The US President in 1971 was Richard Nixon. He was busy with bigger things, creating a Beijing, Washington, Moscow triangular power balances. In totally different circumstances, is that not what the West is attempting now: to distance Beijing from Moscow because their “friendship without limits” is the West’s nightmare.

The JVP cadres in the late teens and 20s, fell back for training on an unexpected source; North Korea. They had built up a cultural centre in Colombo, which was larger than many embassies. On April 5 boys and girls tutored in North Korean cells, among others, their ranks swelled by an assortment of bandwagon revolutionaries, graduates and semi educated unemployed peasants armed with shotguns, bombs, pistols attached police stations across the country. They captured 91 of the 250 police stations. Rail and telelinks were disrupted. That night the insurgents controlled one fourth of the country.

Why then did the JVP not succeed? As often happens in such underground operations, not all the conspirators are of the same stern stuff. There is always a Judas. In this instance, a group of insurgents, instructed to attack the Wellawaya police station, jumped the gun and launched an attack one day earlier than the scheduled date – April 4. This alerted the police.

Prime Minister Srimavo Bandaranaike informed a shocked cabinet that the insurgents had a plan to assassinate her or, preferably, kidnap her.

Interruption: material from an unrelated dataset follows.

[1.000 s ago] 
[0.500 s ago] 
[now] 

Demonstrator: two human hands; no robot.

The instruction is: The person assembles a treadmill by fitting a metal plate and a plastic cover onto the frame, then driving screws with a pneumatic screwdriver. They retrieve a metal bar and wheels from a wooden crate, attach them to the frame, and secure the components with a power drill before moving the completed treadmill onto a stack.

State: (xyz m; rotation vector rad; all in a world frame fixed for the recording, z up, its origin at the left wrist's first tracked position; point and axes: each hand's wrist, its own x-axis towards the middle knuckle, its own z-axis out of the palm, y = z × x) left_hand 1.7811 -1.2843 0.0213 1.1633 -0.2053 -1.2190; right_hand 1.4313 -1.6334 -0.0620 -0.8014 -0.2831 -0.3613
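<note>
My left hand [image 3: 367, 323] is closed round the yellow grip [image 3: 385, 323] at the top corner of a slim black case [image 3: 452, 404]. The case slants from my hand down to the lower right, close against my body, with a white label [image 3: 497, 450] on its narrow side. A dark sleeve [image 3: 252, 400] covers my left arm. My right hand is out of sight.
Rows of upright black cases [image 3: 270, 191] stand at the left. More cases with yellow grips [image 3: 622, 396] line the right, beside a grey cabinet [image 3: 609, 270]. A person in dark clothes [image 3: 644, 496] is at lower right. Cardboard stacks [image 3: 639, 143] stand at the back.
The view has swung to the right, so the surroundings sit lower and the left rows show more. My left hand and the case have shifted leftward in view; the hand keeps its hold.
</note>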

At 11 pm, about 50 insurgents were to assemble at Temple Tree, the Prime Minister’s residence, storm it and assassinate the PM or kidnap her. This operation was to coincide with the attacks on the police station.

Among the first diplomats to be asked for instant help was the Indian High Commissioner, Y.K. Puri, the last of the ICS breed. An offer of troops in Brigade strength was shouted down by the opposition. Indian troops in such large numbers would be resented by the people.

The JVP’s ire was, it turned out, directed against “Western imperialism, Indian expansionism and Soviet revisionism. Youth upsurge of diverse hues was the flavor of the season from Paris to Patna those years.